## [Activity]
In the copy, every line of the material that follows must appear exactly, and no pictures should.

(Data extract begins)

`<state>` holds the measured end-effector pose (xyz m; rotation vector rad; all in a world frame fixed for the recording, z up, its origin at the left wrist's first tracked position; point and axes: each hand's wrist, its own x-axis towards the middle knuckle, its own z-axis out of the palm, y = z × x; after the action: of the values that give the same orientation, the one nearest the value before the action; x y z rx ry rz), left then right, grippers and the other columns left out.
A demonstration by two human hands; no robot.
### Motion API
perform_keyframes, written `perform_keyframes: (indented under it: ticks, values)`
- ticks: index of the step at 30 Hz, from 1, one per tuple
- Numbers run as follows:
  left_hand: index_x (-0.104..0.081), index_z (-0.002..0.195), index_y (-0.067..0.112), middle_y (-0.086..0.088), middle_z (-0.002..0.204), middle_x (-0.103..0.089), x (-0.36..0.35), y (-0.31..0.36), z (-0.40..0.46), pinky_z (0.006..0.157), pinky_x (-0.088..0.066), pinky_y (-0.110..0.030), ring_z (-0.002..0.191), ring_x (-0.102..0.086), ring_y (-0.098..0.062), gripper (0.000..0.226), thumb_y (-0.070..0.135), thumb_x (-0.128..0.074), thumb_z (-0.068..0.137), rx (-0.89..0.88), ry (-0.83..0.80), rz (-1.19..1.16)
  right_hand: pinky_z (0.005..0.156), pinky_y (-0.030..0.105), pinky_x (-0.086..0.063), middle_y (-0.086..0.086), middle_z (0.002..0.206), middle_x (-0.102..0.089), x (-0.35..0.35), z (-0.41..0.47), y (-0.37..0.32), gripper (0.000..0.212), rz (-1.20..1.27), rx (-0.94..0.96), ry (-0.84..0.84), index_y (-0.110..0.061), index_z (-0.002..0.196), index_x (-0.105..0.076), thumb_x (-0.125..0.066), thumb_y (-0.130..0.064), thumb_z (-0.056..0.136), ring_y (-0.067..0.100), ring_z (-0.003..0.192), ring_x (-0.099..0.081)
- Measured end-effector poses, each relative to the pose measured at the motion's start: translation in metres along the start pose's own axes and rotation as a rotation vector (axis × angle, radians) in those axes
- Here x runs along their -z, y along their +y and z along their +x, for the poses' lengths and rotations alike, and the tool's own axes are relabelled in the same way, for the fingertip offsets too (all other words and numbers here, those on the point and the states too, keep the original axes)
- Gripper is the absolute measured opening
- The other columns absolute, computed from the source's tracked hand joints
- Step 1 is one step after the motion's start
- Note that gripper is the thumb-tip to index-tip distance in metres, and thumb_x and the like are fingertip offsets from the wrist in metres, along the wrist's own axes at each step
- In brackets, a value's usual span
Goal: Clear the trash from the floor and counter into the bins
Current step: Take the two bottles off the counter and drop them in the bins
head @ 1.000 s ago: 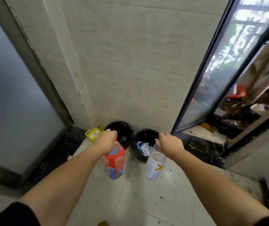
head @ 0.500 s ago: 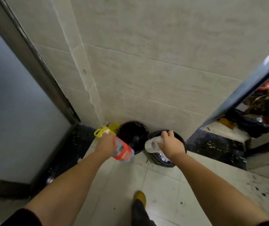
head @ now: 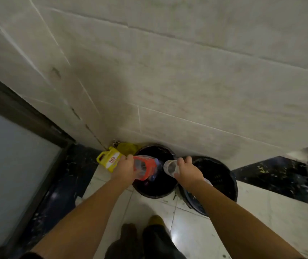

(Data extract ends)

## [Answer section]
`<state>` holds the measured end-effector pose (xyz m; rotation vector rad; all in a world frame fixed for the recording, z up, its origin at the left wrist's first tracked position; point and axes: each hand's wrist, its own x-axis towards the middle knuckle, its own z-axis out of the palm, y = z × x; after the action: of the values that give the same orientation, the one nearest the value before the action; x y z rx ry rz), left then right, grippers and the other columns left out.
A demonstration by two human hands; no robot.
### Motion API
perform_keyframes, written `perform_keyframes: (indented under it: ticks, values)`
- ticks: index of the step at 30 Hz, from 1, one per tuple
- Numbers run as follows:
  left_hand: index_x (-0.104..0.081), index_z (-0.002..0.195), index_y (-0.067..0.112), middle_y (-0.086..0.088), middle_z (-0.002..0.204), middle_x (-0.103..0.089), x (-0.36..0.35), y (-0.31..0.36), z (-0.40..0.46), pinky_z (0.006..0.157), pinky_x (-0.088..0.066), pinky_y (-0.110..0.030), ring_z (-0.002..0.191), ring_x (-0.102..0.086), ring_y (-0.098..0.062), gripper (0.000..0.226), thumb_y (-0.070..0.135), thumb_x (-0.128..0.074), thumb_z (-0.068..0.137), rx (-0.89..0.88), ry (-0.83..0.80), rz (-1.19..1.16)
  right_hand: pinky_z (0.005..0.156), pinky_y (-0.030..0.105), pinky_x (-0.086..0.063), middle_y (-0.086..0.086), middle_z (0.002..0.206), middle_x (-0.102..0.089), x (-0.35..0.35), z (-0.41..0.47), y (-0.37..0.32), gripper (0.000..0.212), rz (-1.20..1.27), rx (-0.94..0.96), ry (-0.84..0.84), index_y (-0.110..0.061), index_z (-0.002..0.196), index_x (-0.105..0.076), thumb_x (-0.125..0.066), thumb_y (-0.130..0.064), thumb_z (-0.056..0.136), ring_y (-0.067..0.100), ring_z (-0.003..0.192), ring_x (-0.099..0.081)
- Measured end-effector poses, each relative to the pose measured at the motion's start: translation in metres along the start pose's own axes and rotation as a rotation vector (axis × angle, radians) in those axes
- Here x runs along their -z, y along their +y and z along their +x, for the poses' lengths and rotations alike, and the tool's own axes are relabelled in the same way, for the fingertip offsets too (all other words and numbers here, those on the point and the states too, keep the original axes)
- Gripper is the absolute measured opening
- The other columns absolute, computed from the source's tracked hand joints
- Step 1 is one step after the motion's start
- Note that gripper is the thumb-tip to index-tip distance in metres, and thumb_x and the like are fingertip offsets from the wrist in metres, along the wrist's own axes at each step
- In brackets, a value's usual span
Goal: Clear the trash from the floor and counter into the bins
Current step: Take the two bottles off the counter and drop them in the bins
head @ 1.000 s ago: 
head @ 0.500 s ago: 
head @ now: 

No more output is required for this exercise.